Vintage garden tractors are his game and 'One-Wheel Bill' is his name.
One-Wheel Bill, aka Bill Huff of Sun City West, Ariz., is a retired Los Angeles city firefighter and now a collector of engine-in-wheel garden tractors and hand-powered garden equipment 'with at least one wheel.' This summer, he embarked on a cross-country shopping spree in a modest RV with a tag-a-long trailer, and he netted a heavy load.

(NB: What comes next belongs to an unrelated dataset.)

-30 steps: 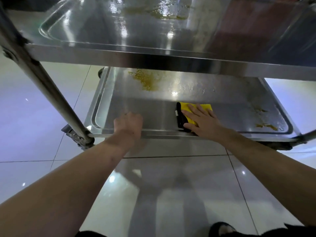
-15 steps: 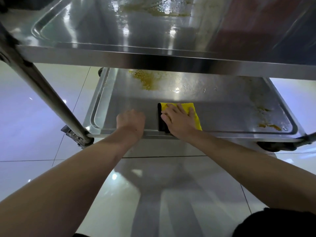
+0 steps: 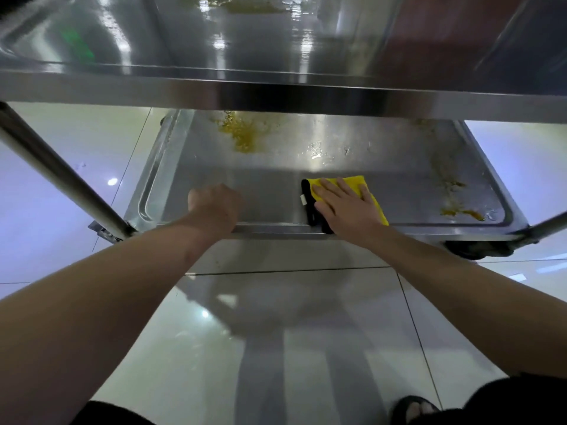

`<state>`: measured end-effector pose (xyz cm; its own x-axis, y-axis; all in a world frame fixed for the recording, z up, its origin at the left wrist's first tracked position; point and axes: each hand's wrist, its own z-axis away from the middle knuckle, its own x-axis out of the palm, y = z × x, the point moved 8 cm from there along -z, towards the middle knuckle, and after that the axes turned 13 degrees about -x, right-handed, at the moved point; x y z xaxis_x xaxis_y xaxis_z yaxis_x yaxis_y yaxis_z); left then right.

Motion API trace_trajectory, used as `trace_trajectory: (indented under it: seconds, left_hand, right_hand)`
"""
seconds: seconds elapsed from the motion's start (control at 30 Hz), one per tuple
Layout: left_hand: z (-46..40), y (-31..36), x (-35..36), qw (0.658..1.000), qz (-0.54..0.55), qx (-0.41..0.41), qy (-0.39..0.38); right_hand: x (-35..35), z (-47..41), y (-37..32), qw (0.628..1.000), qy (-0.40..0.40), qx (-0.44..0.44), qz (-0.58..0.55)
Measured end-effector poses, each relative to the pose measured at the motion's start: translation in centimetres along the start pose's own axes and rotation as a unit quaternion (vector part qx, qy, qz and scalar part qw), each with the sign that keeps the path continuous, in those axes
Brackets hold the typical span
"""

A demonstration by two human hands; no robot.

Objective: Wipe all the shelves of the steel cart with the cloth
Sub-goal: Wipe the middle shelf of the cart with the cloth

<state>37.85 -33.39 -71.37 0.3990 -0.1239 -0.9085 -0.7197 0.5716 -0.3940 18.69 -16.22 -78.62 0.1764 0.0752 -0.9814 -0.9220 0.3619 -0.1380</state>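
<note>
Right hand flat on yellow cloth, lower shelf; left hand grips shelf's front rim.

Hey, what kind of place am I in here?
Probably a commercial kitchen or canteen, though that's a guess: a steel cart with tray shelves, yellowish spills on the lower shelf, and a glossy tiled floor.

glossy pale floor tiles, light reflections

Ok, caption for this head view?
Right hand presses yellow cloth on stained lower shelf; left hand grips its front rim.
</note>
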Motion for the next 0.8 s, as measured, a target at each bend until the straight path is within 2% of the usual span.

'It was a fun trip,' he said during a brief stopover at Farm Collector offices in Topeka, Kan. (Bill's also a FC sales agent in the field). 'I've been planning this for two years.'
He says he started collecting Antique garden tractors and other garden equipment about three years ago. 'All the truck gardens had these garden plows: the strawberry and flower growers, and orchards too,' he says. 'Now that the price of big tractors is so far out of sight, the old garden tractors are really coming into being.'
In most cases, when they were first introduced, these machines individually replaced many hours of hand labor, and often one horse, he says, adding that beginning in the late 1940s, manufacturers began to make garden equipment more cheaply, so it didn't last as long. As a consequence, the older equipment, like Bill's, often has endured while the '50s-era models have not.
On the lookout for the earliest offerings of such brands as Unitractors, Suburbanites and Kinkades, Bill left home and hearth, and his wife, Lynda, on April 18, and headed west. First stop was the Vintage Garden Tractor Club of America's Southwest Spring Show, held in conjunction with the 10th annual California Antique Farm Equipment Show on April 20 and 21 in Tulare.

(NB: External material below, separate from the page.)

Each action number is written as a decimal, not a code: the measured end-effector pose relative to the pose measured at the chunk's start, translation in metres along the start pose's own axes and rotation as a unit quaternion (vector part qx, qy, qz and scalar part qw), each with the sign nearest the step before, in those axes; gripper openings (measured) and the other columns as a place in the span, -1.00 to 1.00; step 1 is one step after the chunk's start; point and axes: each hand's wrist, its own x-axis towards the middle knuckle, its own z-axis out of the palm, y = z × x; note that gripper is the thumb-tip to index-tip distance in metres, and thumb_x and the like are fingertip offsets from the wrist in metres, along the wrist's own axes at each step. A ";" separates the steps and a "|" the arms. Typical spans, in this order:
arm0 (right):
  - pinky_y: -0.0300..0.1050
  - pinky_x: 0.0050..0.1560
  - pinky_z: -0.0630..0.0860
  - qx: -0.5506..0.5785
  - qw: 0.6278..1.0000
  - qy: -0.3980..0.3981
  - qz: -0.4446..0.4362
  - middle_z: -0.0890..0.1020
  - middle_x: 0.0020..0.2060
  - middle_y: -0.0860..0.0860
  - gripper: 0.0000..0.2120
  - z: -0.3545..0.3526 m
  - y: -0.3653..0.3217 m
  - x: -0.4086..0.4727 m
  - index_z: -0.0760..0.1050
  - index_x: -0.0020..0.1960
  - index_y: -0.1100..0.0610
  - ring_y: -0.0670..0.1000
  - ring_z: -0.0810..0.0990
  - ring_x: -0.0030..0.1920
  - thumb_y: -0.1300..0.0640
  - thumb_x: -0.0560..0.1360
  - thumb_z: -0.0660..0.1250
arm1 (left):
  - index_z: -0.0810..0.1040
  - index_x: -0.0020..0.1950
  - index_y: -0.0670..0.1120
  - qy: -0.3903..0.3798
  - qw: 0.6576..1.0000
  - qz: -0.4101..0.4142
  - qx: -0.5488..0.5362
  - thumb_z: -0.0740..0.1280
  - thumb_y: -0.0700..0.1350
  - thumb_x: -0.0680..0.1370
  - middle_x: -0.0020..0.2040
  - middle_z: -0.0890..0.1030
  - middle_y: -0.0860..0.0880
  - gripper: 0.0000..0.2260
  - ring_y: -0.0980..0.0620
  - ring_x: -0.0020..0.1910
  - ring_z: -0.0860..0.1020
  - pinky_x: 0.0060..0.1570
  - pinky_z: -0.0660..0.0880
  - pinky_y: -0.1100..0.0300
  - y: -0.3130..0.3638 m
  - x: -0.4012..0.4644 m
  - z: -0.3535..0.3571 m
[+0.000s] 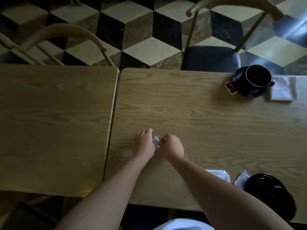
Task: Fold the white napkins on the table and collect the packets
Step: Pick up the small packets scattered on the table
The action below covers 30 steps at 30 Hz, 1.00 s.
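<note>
White packet pinched between both hands, mid-counter.
Left hand (144, 143) and right hand (172, 145) grip a small packet (156, 142) together; next, likely carrying it to the pile (219, 174) near the counter (182, 105) edge.

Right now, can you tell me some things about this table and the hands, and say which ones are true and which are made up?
1. Both hands are touching a small white packet. True: the left hand and right hand meet at it.
2. The black cup lies tipped over on the floor. False: it stands upright on the table, at its far edge.
3. A folded white napkin lies right beside the black cup. True.
4. The small red packet is in the right hand. False: it lies on the table by the cup.
5. The two tables are pushed together. True: their edges meet beside the left hand.
</note>
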 end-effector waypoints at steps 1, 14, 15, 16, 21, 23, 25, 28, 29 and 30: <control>-0.12 -0.12 0.44 -0.004 1.000 -0.012 -0.013 0.64 0.00 0.11 -0.82 -0.001 -0.001 -0.002 0.65 -0.01 0.09 0.19 0.64 0.02 0.09 0.49 0.30 | 0.54 0.16 -0.07 -0.013 1.000 0.003 0.017 0.45 -0.12 0.42 0.13 0.56 -0.09 -0.68 -0.15 0.19 0.43 0.15 0.42 0.05 0.000 -0.001 0.000; -0.43 -0.29 0.41 0.061 0.992 -0.004 -0.109 0.64 -0.37 -0.11 -0.97 -0.109 0.103 -0.063 0.67 -0.19 0.10 -0.35 0.56 -0.36 0.19 0.43 0.47 | 0.43 -0.31 -0.05 -0.078 0.957 0.047 -0.275 0.46 -0.17 0.40 -0.41 0.52 0.06 -0.78 0.12 -0.41 0.39 -0.34 0.36 0.17 0.072 -0.078 0.040; -0.38 -0.28 0.45 0.066 0.992 -0.006 -0.104 0.65 -0.36 -0.10 -0.96 -0.123 0.113 -0.062 0.67 -0.18 0.09 -0.31 0.58 -0.36 0.20 0.42 0.46 | 0.47 -0.30 -0.08 -0.081 0.947 0.025 -0.311 0.48 -0.19 0.40 -0.39 0.56 0.02 -0.80 0.12 -0.39 0.41 -0.32 0.39 0.16 0.085 -0.081 0.044; -0.31 -0.27 0.48 0.067 0.993 -0.012 -0.094 0.66 -0.34 -0.09 -0.94 -0.139 0.122 -0.061 0.67 -0.18 0.06 -0.24 0.60 -0.33 0.21 0.41 0.46 | 0.51 -0.27 -0.11 -0.089 0.934 0.000 -0.347 0.49 -0.21 0.39 -0.35 0.60 -0.03 -0.83 0.09 -0.36 0.46 -0.30 0.43 0.15 0.095 -0.082 0.048; -0.19 -0.11 0.50 -0.147 0.989 -0.023 0.002 0.70 -0.09 0.00 -0.86 -0.197 0.180 -0.041 0.64 -0.04 -0.05 0.06 0.67 -0.04 0.12 0.43 0.40 | 0.61 -0.22 -0.14 -0.139 0.875 -0.080 -0.457 0.46 -0.27 0.47 -0.33 0.66 -0.03 -0.90 -0.01 -0.31 0.61 -0.20 0.54 0.12 0.131 -0.082 0.057; -0.12 -0.04 0.51 -0.279 0.959 -0.041 0.008 0.67 0.03 0.02 -0.78 -0.203 0.201 -0.038 0.60 0.07 -0.03 0.11 0.65 0.07 0.09 0.43 0.39 | 0.60 -0.19 -0.18 -0.152 0.869 -0.092 -0.461 0.41 -0.30 0.50 -0.28 0.64 -0.12 -0.91 -0.09 -0.25 0.60 -0.14 0.55 0.01 0.140 -0.082 0.055; -0.12 -0.03 0.52 -0.354 0.934 -0.054 -0.011 0.66 0.06 0.00 -0.77 -0.207 0.215 -0.034 0.60 0.09 -0.01 0.11 0.65 0.11 0.10 0.44 0.41 | 0.58 -0.17 -0.18 -0.162 0.872 -0.100 -0.451 0.38 -0.30 0.52 -0.23 0.63 -0.17 -0.91 -0.12 -0.22 0.61 -0.10 0.57 -0.05 0.148 -0.083 0.054; -0.11 -0.01 0.55 -0.368 0.927 -0.072 -0.032 0.68 0.06 0.01 -0.80 -0.215 0.225 -0.024 0.64 0.08 0.01 0.11 0.66 0.10 0.10 0.45 0.43 | 0.58 -0.16 -0.16 -0.169 0.883 -0.097 -0.427 0.38 -0.29 0.53 -0.25 0.64 -0.10 -0.92 0.01 -0.32 0.62 -0.24 0.55 0.15 0.154 -0.086 0.055; -0.12 -0.01 0.54 -0.364 0.927 -0.086 -0.037 0.68 0.07 0.01 -0.78 -0.216 0.227 -0.021 0.65 0.09 0.00 0.10 0.65 0.11 0.07 0.44 0.47 | 0.58 -0.13 -0.18 -0.174 0.885 -0.096 -0.422 0.37 -0.30 0.53 -0.26 0.64 -0.10 -0.94 0.07 -0.38 0.62 -0.35 0.53 0.24 0.156 -0.088 0.056; -0.12 0.00 0.52 -0.360 0.926 -0.100 -0.041 0.67 0.07 0.01 -0.76 -0.218 0.228 -0.019 0.66 0.09 -0.01 0.10 0.65 0.12 0.04 0.43 0.50 | 0.57 -0.10 -0.21 -0.178 0.884 -0.098 -0.420 0.36 -0.31 0.53 -0.26 0.63 -0.10 -0.96 0.11 -0.43 0.61 -0.43 0.51 0.29 0.158 -0.090 0.058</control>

It was a lucky pick; Bill met 87 other garden tractor owners and laid out his first funds - for a 1930s Kinkade.
Next, he headed east for a sentimental visit to the town where he grew up, Hobert, Okla., where coincidentally, the Great Plains Antique Tractor Club Show was under way April 26 and 27. In Hobert, Bill says, he also had his biggest surprise of the trip: he reconnected with three school chums and learned they all were into antique tractors and engines too.

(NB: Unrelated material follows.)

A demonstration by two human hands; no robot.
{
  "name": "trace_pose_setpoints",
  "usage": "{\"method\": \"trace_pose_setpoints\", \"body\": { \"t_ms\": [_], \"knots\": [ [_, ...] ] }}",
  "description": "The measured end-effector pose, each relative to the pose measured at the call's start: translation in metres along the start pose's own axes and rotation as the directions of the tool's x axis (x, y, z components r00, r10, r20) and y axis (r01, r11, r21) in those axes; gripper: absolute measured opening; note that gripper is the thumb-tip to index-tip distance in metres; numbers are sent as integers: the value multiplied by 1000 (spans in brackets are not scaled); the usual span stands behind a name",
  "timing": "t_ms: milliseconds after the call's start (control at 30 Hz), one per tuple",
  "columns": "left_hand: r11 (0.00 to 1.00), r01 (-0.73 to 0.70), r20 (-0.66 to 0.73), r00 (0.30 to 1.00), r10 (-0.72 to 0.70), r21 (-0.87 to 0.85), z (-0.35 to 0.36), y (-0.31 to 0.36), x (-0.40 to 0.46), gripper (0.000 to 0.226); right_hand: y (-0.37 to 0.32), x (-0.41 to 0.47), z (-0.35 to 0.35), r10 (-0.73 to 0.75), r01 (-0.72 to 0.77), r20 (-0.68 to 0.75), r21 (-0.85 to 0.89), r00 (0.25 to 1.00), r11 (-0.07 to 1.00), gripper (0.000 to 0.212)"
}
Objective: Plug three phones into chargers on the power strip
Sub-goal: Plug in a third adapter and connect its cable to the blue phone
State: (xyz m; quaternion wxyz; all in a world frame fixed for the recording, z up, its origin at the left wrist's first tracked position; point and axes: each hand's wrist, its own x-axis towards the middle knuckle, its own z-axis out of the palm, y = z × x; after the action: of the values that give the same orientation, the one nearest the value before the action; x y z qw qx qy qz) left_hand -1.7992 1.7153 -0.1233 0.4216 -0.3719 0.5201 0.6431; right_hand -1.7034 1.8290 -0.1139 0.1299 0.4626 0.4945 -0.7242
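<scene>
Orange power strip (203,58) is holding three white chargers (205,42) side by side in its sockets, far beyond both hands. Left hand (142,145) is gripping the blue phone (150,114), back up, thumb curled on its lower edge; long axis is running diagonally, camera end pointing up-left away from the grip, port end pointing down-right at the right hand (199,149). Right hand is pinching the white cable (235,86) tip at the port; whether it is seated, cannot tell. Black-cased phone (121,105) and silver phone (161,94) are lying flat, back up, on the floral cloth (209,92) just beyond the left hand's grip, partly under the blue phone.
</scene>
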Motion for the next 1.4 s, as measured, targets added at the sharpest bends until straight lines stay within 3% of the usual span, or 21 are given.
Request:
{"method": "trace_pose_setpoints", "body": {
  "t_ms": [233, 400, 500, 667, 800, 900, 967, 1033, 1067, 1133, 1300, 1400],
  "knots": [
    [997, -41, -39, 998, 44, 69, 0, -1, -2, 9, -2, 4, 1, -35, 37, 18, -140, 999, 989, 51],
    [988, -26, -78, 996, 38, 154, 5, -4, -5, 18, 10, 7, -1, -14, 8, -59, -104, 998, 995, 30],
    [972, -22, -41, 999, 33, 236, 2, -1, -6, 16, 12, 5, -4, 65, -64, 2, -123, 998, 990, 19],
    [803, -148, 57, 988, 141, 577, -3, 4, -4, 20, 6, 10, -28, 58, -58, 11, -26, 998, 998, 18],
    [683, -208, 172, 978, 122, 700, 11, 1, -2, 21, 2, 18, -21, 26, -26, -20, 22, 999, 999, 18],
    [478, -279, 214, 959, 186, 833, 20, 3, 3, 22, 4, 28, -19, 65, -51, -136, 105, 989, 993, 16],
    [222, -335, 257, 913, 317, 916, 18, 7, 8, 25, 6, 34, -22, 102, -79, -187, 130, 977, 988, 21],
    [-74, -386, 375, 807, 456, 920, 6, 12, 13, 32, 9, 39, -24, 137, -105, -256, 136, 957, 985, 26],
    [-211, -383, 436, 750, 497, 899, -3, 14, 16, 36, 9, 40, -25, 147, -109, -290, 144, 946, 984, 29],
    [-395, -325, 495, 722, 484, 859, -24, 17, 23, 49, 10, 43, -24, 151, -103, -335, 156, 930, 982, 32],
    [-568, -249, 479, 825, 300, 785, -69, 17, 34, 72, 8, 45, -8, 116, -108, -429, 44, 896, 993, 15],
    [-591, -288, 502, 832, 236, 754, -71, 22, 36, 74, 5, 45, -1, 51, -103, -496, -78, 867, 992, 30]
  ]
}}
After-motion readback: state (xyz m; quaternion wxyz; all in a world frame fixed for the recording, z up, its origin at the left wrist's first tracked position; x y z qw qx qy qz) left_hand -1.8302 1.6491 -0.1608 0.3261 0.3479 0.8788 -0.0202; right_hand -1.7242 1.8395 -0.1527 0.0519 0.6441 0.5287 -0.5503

Not able to linger, he motored on northeast to Jerseyville, Ill., for the Tri-County Antique Club's Spring Gas-Up and Swap Meet on May 4 and 5. Here, Bill turned up a hand-powered Planet Jr. planter and two hand-powered cultivators. Next on his itinerary was the Tractor and Engine Swap Meet May 10 and 11 at Adkinson, Ill., where he bought two small tractors to resell later.
Then it was on to the Tri-State Gas Engine and Tractor Association's 19th annual Swap and Sell May 16 to 19 in Portland, Ind. Despite the rain and the mud, he sniffed out the top prize of the trip, the tractor he had searched three years to find. It is a well-kept 1941 Unitractor engine-in-wheel tractor and it completes Bill's collection of that brand. These machines debuted in 1939 and were manufactured by R.D. Eaglesfield in Indianapolis.